21 Düşmanın acıkmışsa doyur, Susamışsa su ver.
If your enemy is hungry, give him food to eat. If he is thirsty, give him water to drink;
22 Bunu yapmakla onu utanca boğarsın Ve RAB seni ödüllendirir.
for you will heap coals of fire on his head, and the LORD will reward you.
23 Kuzeyden esen rüzgar nasıl yağmur getirirse, İftiracı dil de öfkeli bakışlara yol açar.
The north wind produces rain; so a backbiting tongue brings an angry face.

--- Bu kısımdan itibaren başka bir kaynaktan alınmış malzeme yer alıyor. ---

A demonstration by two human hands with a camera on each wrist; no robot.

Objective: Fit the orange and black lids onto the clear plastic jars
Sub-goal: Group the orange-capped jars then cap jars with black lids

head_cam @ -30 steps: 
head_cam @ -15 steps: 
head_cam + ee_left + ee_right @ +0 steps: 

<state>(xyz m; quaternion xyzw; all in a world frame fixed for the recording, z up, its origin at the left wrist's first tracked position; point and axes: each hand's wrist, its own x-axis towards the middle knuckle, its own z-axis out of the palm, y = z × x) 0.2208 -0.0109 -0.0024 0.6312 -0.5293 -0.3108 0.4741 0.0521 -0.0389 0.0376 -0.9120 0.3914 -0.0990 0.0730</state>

24 Kavgacı kadınla aynı evde oturmaktansa, Damın köşesinde oturmak yeğdir.
It is better to dwell in the corner of the housetop than to share a house with a contentious woman.
25 Susamış kişi için soğuk su neyse, Uzak ülkeden gelen iyi haber de öyledir.
Like cold water to a thirsty soul, so is good news from a far country.
26 Kötünün önünde pes eden doğru kişi, Suyu bulanmış pınar, kirlenmiş kuyu gibidir.
Like a muddied spring and a polluted well, so is a righteous man who gives way before the wicked.
27 Fazla bal yemek iyi değildir; Hep yüceltilmeyi beklemek de...
It is not good to eat much honey, nor is it honourable to seek one’s own honour.
28 Kendini denetleyemeyen kişi Yıkılmış sursuz kent gibidir.
Like a city that is broken down and without walls is a man whose spirit is without restraint.